Aspek Hukum Formil: Sinergitas dan Konflik Kepentingan Penanganan Perkara
Hal yang menarik perhatian publik secara formal adalah keputusan Kortas Tipidkor Polri untuk melimpahkan berkas perkara penanganan Febrie Adriansyah kembali ke Kejaksaan Agung, alih-alih merampungkannya hingga ke persidangan melalui penyidik kepolisian sendiri. Secara yuridis formal, langkah ini menuai sorotan tajam terkait potensi conflict of interest (konflik kepentingan).
- Asas Sinergitas: Kepolisian menyatakan pelimpahan ini adalah bentuk sinergitas kelembagaan antar institusi penegak hukum. Berdasarkan KUHAP, Kejaksaan memang memegang kendali penuntutan tunggal (Dominus Litis).

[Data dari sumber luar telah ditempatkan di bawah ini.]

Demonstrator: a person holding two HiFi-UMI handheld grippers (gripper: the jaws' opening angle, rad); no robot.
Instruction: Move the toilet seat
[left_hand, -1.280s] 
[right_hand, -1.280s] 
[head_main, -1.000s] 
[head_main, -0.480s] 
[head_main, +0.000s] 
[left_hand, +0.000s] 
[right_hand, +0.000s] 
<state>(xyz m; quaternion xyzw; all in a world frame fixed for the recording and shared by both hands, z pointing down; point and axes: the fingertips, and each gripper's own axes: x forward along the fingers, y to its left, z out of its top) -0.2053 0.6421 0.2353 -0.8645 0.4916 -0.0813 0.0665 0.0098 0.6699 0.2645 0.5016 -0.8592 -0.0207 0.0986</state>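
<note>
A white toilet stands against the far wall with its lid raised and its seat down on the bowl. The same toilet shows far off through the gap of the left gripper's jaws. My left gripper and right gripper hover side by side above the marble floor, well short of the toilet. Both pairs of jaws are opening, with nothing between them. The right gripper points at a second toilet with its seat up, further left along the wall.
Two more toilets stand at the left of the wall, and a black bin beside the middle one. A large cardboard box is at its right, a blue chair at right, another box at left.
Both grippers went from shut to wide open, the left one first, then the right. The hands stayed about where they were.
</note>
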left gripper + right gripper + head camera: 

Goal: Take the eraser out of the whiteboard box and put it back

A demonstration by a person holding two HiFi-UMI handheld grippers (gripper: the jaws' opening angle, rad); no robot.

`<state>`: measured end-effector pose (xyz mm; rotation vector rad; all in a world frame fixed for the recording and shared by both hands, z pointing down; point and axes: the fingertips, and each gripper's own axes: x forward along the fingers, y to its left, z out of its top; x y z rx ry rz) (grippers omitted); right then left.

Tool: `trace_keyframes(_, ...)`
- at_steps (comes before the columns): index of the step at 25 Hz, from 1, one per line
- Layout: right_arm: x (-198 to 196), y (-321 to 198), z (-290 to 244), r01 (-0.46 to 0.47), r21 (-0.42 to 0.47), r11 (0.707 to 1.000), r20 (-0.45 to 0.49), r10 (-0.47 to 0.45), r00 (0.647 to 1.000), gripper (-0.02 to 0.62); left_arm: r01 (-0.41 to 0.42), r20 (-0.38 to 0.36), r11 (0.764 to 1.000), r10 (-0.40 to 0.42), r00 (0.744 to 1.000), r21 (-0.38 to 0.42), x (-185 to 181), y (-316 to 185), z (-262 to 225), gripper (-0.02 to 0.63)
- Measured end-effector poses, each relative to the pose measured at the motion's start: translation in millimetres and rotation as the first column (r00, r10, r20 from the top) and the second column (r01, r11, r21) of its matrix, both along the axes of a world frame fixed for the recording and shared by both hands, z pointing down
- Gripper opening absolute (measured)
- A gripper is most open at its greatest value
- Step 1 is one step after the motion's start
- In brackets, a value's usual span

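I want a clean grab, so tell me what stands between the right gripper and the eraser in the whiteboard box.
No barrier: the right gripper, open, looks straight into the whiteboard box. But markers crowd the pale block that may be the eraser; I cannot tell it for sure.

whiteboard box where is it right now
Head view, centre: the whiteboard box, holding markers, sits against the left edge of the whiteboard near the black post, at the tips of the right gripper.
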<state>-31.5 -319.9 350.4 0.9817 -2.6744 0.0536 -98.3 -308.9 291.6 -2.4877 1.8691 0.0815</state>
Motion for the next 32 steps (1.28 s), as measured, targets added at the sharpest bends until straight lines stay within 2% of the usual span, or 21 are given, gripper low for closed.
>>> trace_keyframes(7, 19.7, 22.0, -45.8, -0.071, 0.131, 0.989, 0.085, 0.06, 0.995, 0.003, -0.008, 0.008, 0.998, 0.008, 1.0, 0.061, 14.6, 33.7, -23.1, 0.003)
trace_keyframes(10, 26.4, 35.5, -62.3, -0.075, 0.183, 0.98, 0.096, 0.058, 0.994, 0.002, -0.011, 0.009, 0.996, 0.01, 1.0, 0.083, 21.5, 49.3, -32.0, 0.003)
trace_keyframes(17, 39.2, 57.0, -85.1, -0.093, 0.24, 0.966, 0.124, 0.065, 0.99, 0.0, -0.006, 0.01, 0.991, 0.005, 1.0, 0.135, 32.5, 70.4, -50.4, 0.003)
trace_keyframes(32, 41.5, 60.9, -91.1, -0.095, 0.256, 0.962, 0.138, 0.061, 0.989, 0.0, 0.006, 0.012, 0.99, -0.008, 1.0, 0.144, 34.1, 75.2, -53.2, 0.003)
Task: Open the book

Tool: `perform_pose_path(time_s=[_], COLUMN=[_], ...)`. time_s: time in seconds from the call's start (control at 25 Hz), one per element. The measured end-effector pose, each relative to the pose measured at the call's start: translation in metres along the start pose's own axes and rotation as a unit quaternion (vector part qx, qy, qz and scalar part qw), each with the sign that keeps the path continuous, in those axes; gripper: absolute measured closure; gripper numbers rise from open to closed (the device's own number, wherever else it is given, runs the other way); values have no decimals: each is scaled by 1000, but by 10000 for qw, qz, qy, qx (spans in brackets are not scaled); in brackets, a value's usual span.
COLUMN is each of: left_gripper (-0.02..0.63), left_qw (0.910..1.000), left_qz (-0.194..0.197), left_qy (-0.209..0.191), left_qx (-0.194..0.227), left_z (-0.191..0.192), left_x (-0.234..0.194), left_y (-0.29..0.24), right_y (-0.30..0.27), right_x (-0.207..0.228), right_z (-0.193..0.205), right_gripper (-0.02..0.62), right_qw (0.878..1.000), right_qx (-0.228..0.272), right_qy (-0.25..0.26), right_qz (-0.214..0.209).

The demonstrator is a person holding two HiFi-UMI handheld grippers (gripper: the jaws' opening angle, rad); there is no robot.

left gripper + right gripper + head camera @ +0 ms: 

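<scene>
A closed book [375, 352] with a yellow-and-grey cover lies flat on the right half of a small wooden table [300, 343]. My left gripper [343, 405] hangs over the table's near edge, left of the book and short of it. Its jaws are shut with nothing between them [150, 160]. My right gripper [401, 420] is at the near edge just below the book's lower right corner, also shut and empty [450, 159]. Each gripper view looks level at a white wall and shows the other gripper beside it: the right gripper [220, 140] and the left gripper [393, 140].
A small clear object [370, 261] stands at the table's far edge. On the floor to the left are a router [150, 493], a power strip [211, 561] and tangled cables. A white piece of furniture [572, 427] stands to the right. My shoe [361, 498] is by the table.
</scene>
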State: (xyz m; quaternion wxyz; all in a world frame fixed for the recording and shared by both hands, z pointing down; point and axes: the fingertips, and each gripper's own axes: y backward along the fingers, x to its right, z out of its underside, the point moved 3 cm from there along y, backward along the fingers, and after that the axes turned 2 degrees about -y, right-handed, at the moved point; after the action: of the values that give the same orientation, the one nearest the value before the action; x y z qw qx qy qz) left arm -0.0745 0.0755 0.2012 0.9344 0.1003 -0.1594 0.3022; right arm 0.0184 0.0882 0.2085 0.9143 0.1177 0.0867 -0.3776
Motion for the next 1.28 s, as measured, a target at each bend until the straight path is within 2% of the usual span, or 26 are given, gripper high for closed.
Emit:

- Kritik Hukum Formil: Banyak pegiat antikorupsi dan Komisi III DPR menilai langkah pelimpahan ini riskan. Menyerahkan pengusutan mantan pimpinan tertinggi Gedung Bundar kepada bawahannya sendiri di Kejaksaan Agung berpotensi memicu pelemahan dakwaan atau penanganan yang tidak objektif. Oleh karena itu, pembentukan Panitia Kerja (Panja) Khusus oleh Komisi III DPR RI menjadi instrumen pengawas eksternal yang mutlak diperlukan guna memastikan Kejaksaan Agung bersikap transparan dan tidak mengistimewakan mantan pejabatnya sendiri.
Kesimpulan
Kasus yang menjerat mantan Jampidsus Febrie Adriansyah adalah konfirmasi nyata bahwa penyakit korupsi di Indonesia telah mencapai stadium kronis, di mana institusi yang menjadi garda terakhir pemberantasan korupsi justru runtuh dari dalam karena integritas pimpinannya yang rapuh. Sitaan aset berupa 74 kg emas dan uang tunai mendekati setengah triliun rupiah menegaskan bahwa volume perputaran uang haram di balik meja hukum mengalahkan akal sehat publik.
Penerapan UU Tipikor (Pasal 12a, 12b, 12B) yang dikombinasikan dengan UU TPPU Nomor 8 Tahun 2010 Pasal 3 harus ditegakkan secara progresif dan maksimal tanpa tebang pilih. Proses hukum yang transparan, akuntabel, dan diawasi ketat oleh Panja DPR RI serta masyarakat sipil akan menjadi pembuktian: apakah hukum di Indonesia benar-benar bisa tegak lurus, atau justru melempem ketika harus berhadapan dengan mantan jaksanya sendiri. Kasus ini harus menjadi momentum bersih-bersih total (total cleanse) di tubuh Kejaksaan Agung, Kepolisian, dan Mahkamah Agung demi menyelamatkan masa depan keadilan di Indonesia.